Absolute body weight on Day 1 and overall body weight gain to Day 21 of age was
unaffected by treatment at 100 or 300 mg/kg/day.
Overall body weight gain was unaffected during the eight-day period of direct treatment
(Days 21-28 of age) at 100, 300 or 1000 mg/kg/day.
Food consumption and compound intake (if feeding study):
no effects observed
Description (incidence and severity):
Overall food consumption was unaffected during the eight-day period of direct treatment
(Days 21-28 of age) at 100, 300 or 1000 mg/kg/day.
Gross pathological findings:
no effects observed
Description (incidence and severity):
There were no macroscopic finding on Day 29 of age at 100, 300 or 1000 mg/kg/day.
Key result
Dose descriptor:
NOAEL
Generation:
F1
Effect level:
1 000 mg/kg bw/day
Based on:
test mat.
Sex:
male/female
Basis for effect level:
other: parameters unaffected up to 1000 mg/kg bw/d
Key result
Reproductive effects observed:
no
Conclusions:
Based on the results of this preliminary study, it is concluded that a high dose of
1000 mg/kg/day may be selected as the high dose in the subsequent extended one-generation
Executive summary:

The purpose of this study was to assess the influence of Isononanoic acid, C16-18-alkyl esters on reproductive performance in the Han-Wistar rat to assist in dose level selection for a main extended one-generation reproductive toxicity (EOGRTS) according to OECD443.
For the F0 generation, three groups of eight male and eight female rats received Isononanoic acid, C16-18-alkyl esters at 100, 300 or 1000 mg/kg/day by oral gavage administration at a volume dose of 4 mL/kg. Males were treated daily for 15 days before pairing and until termination. Females were treated daily for 15 days before pairing, throughout pairing, gestation and lactation. A similarly constituted Control group received the vehicle, corn oil, at the same volume dose as the treated groups. The F1 generation that comprised of 10 male
and 10 female progeny from each group, were treated from weaning (Day 21 of age) at the same doses and volume dose as the respective F0 generation until Day 28 of age and were terminated on Day 29 of age.
Clinical condition, body weight, food consumption, estrous cycles, mating performance and fertility, parturition observations gestation length and macroscopic pathology investigations were undertaken on the F0 generation and the clinical condition, litter size and survival, sex ratio and body weight for all F1 offspring were assessed. After weaning, the F1 generation was assessed for clinical signs, body weight, food consumption and macroscopic pathology investigations.
Results
F0 generation and F1 offspring to weaning: there were no signs attributed to dosing or effect on clinical condition, body weight gain or food intake at 100, 300 or 1000 mg/kg/day and there were no treatment related macroscopic findings.
One male receiving 1000 mg/kg/day was killed for welfare reasons on Study Day 45. The death of this animal was considered not to be attributed to treatment.
Estrous cycles, pre-coital interval, mating performance, fertility, parturition and gestation length and gestation index were unaffected.
There was no adverse effect on post implantation survival, litter size, sex ratio, survival and clinical condition of the offspring to Day 21 of age.
Absolute body weight on Day 1 of age was marginally lower than Control (89%) and was attributed to the larger litter size (110% of Control).
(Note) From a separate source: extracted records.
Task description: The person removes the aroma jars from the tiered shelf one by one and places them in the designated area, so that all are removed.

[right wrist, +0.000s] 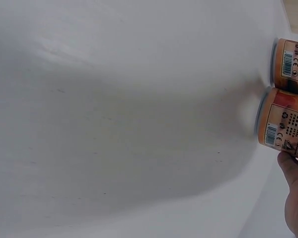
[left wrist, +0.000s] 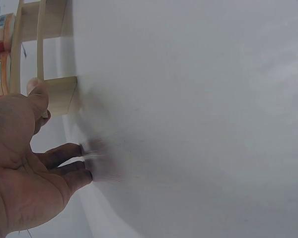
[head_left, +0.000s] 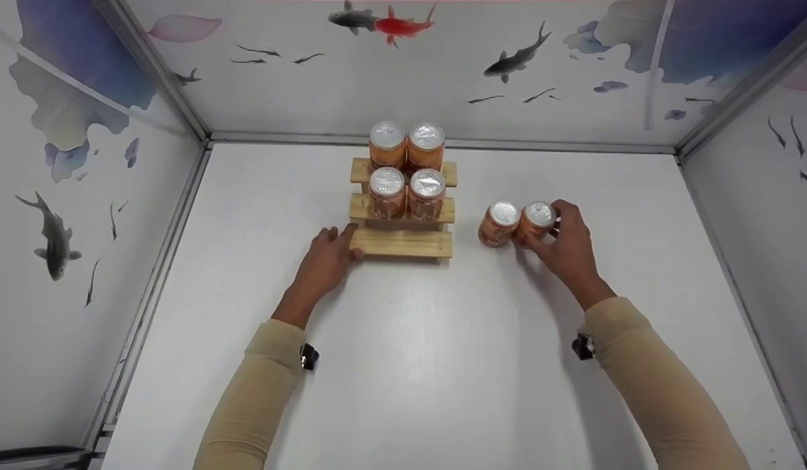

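Observation:
A three-step wooden rack [head_left: 403, 243] stands on the table. Two orange cans with silvery tops, one of them a back can [head_left: 386, 145], sit side by side on its top step, and two more, including a front can [head_left: 426, 194], on the middle step. The bottom step is bare. My left hand [head_left: 326, 258] pinches the left end of that step between thumb and index finger; its other fingers reach down to the table in the left wrist view. Right of the rack, my right hand [head_left: 567, 245] grips an orange can [right wrist: 287, 121], which stands against another can [head_left: 499, 224].
White table [head_left: 410, 365] under everything. A back wall [head_left: 443, 78] printed with fish rises behind the rack, with side walls left and right. Metal rails [head_left: 299, 138] run along the table's edges. Small black devices [head_left: 309, 356] sit at both sleeve cuffs.

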The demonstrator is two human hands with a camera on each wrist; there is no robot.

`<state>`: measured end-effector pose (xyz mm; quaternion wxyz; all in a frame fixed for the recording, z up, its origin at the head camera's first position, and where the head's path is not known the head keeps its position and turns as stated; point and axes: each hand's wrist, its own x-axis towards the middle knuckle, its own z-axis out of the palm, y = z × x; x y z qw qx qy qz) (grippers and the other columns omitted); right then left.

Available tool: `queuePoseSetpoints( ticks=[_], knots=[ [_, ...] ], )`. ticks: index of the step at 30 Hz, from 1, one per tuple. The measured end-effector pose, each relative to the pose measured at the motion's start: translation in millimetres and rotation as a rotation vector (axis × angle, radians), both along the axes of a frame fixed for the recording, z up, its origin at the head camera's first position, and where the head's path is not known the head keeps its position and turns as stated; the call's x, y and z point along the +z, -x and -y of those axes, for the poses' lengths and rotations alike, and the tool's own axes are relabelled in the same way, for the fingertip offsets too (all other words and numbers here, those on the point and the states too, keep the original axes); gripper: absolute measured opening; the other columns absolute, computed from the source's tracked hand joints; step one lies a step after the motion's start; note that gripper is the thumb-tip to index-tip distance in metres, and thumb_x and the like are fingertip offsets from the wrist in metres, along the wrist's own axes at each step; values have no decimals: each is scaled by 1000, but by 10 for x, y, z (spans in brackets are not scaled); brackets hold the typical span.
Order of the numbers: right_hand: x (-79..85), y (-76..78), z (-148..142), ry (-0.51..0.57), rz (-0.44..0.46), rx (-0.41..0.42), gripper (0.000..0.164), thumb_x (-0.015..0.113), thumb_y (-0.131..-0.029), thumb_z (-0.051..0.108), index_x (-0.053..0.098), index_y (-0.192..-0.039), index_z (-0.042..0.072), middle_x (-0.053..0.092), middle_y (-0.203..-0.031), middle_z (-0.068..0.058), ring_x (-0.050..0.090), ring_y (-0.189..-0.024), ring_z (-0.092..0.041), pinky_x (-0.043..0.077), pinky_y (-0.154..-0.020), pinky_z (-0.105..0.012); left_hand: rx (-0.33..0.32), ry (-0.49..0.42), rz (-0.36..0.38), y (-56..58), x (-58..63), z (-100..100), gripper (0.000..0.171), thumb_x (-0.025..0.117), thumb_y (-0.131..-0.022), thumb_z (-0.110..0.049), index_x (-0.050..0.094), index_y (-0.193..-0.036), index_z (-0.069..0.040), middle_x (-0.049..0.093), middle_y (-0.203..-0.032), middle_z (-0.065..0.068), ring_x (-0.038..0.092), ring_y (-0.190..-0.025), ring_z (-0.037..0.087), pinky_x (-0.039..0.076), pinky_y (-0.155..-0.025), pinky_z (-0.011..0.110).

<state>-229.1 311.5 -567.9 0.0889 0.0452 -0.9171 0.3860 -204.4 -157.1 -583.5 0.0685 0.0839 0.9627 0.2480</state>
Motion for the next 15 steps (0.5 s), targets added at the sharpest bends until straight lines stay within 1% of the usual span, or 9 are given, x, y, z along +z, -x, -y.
queuePoseSetpoints(
  ticks=[5,11,15],
  knots=[
    [-7,-6,4,-4,-15,10,73,88,-97,13,42,-151,-7,53,-143,-29,62,-131,-48,57,-112,-60,-2,6,-4,0,8,-2,67,60,-112,-46,45,-169,-16,50,-159,41,54,-146,56,52,-116,64],
    [2,-4,-4,0,-3,12,73,88,-96,12,43,-150,-7,52,-141,-29,61,-132,-46,57,-112,-60,3,9,21,-7,16,-7,69,56,-112,-50,43,-171,-17,48,-162,40,52,-150,55,51,-118,64],
    [15,-3,-3,10,13,16,71,86,-97,9,42,-150,-8,50,-139,-30,60,-132,-47,56,-114,-59,-7,19,-1,-7,8,-11,69,57,-111,-50,44,-169,-16,51,-159,41,55,-146,55,53,-115,63]
  ],
)
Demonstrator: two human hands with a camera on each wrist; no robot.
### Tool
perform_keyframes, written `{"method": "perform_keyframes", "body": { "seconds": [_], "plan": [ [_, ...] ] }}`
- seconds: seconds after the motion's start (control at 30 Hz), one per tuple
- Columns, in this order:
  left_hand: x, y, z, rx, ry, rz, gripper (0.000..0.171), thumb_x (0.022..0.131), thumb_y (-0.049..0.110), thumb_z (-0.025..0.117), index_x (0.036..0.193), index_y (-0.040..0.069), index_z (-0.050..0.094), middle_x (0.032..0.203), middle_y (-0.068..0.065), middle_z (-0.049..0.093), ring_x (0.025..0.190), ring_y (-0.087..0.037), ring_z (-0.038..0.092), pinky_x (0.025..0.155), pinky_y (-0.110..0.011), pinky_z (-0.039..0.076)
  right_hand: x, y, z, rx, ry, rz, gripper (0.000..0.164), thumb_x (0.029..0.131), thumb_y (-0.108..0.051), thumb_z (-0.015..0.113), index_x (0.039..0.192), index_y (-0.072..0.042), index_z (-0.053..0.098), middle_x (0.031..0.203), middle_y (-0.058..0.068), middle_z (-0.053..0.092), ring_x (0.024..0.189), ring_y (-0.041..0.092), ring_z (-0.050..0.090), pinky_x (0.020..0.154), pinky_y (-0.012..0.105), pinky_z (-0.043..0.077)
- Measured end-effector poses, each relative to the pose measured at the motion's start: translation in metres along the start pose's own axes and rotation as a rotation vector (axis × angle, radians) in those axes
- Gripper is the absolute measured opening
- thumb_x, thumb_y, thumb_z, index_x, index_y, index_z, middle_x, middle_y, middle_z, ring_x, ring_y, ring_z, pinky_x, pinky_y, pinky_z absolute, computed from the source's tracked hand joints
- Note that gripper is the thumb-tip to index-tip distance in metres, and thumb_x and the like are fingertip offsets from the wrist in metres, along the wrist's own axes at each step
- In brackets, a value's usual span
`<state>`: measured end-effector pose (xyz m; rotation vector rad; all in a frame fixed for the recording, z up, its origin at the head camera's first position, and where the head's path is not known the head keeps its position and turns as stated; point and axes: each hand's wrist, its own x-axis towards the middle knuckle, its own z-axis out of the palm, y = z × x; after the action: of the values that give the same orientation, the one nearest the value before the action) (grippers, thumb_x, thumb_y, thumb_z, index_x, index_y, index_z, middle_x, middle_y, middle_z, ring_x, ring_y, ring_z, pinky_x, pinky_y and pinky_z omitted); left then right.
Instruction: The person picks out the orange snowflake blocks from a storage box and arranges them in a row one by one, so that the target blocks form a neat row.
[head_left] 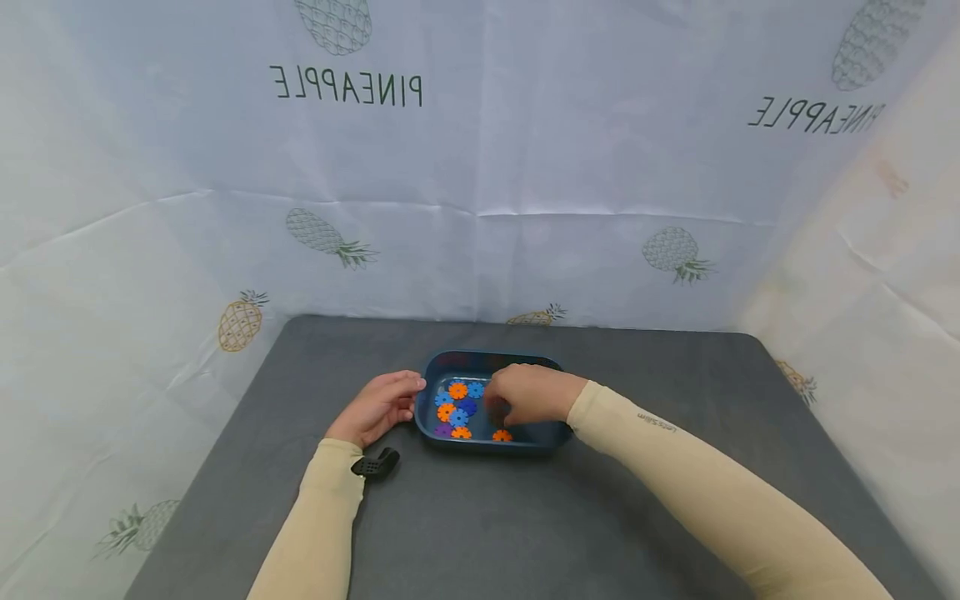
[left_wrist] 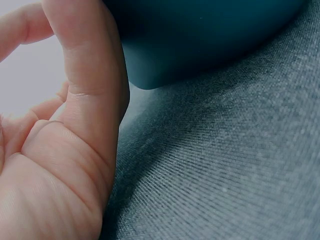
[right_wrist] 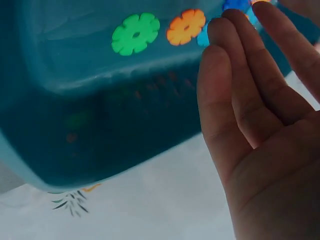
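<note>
A dark-blue tray (head_left: 480, 445) holds multicoloured notched discs (head_left: 458, 417).

And the right hand (head_left: 531, 392) screens the tray's (head_left: 480, 447) right part from the head camera, hiding the green flower piece (right_wrist: 120, 44)! Pinching anything? Can't tell, those fingertips are masked! Reflections (right_wrist: 172, 77) on the tray's far wall, just a blur! Over to the worktop's (head_left: 465, 525) near edge, cut clean off by the frame, both sleeves (head_left: 318, 517) with it!

Smooth plastic tray (head_left: 480, 447), plastic discs (right_wrist: 143, 31), matt, finely ribbed tabletop (head_left: 480, 525)
</note>
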<state>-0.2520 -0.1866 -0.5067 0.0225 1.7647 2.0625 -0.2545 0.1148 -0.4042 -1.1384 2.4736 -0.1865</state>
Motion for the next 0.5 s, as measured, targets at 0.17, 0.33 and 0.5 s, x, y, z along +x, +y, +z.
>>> {"method": "perform_keyframes", "body": {
  "seconds": [0.17, 0.33, 0.5],
  "plan": [
    [0.000, 0.001, 0.000, -0.010, -0.012, 0.001, 0.019, 0.107, 0.026, 0.069, 0.114, 0.009, 0.066, 0.086, 0.003, 0.063, 0.071, -0.010, 0.059, 0.067, -0.019, 0.057, 0.008, -0.006, 0.007, -0.047, -0.037, -0.011, 0.022, 0.097, -0.014, 0.081, 0.119, -0.015, 0.079, 0.110, -0.002, 0.076, 0.091, 0.009, 0.063, 0.088, 0.030, 0.060],
    [-0.001, 0.001, 0.000, -0.010, -0.016, 0.007, 0.022, 0.107, 0.026, 0.069, 0.115, 0.006, 0.065, 0.087, 0.002, 0.063, 0.070, -0.010, 0.059, 0.066, -0.019, 0.057, 0.016, -0.011, 0.018, -0.160, -0.064, -0.025, 0.020, 0.097, -0.018, 0.083, 0.116, -0.020, 0.080, 0.106, -0.007, 0.075, 0.088, 0.008, 0.061, 0.086, 0.026, 0.060],
    [0.000, 0.000, -0.001, -0.003, -0.008, 0.003, 0.026, 0.106, 0.027, 0.070, 0.117, 0.004, 0.065, 0.088, 0.001, 0.063, 0.071, -0.010, 0.059, 0.067, -0.019, 0.057, 0.018, -0.017, 0.020, -0.232, -0.086, -0.034, 0.022, 0.097, -0.009, 0.080, 0.115, -0.021, 0.079, 0.109, -0.007, 0.075, 0.092, 0.009, 0.062, 0.088, 0.027, 0.061]
  ]
}}
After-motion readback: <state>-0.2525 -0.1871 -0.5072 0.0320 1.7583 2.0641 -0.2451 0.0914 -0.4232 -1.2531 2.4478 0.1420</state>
Subsequent growth was unaffected. There were no treatment related macroscopic findings in decedent or culled offspring (Days 4 or 21 of age).
F1 selected animals: there were no clinical signs or signs associated with dosing, or effect on body weight gain or food intake, during the eight-day period of direct treatment (Days 21-28 of age) and all animals were macroscopically normal on Day 29 of age.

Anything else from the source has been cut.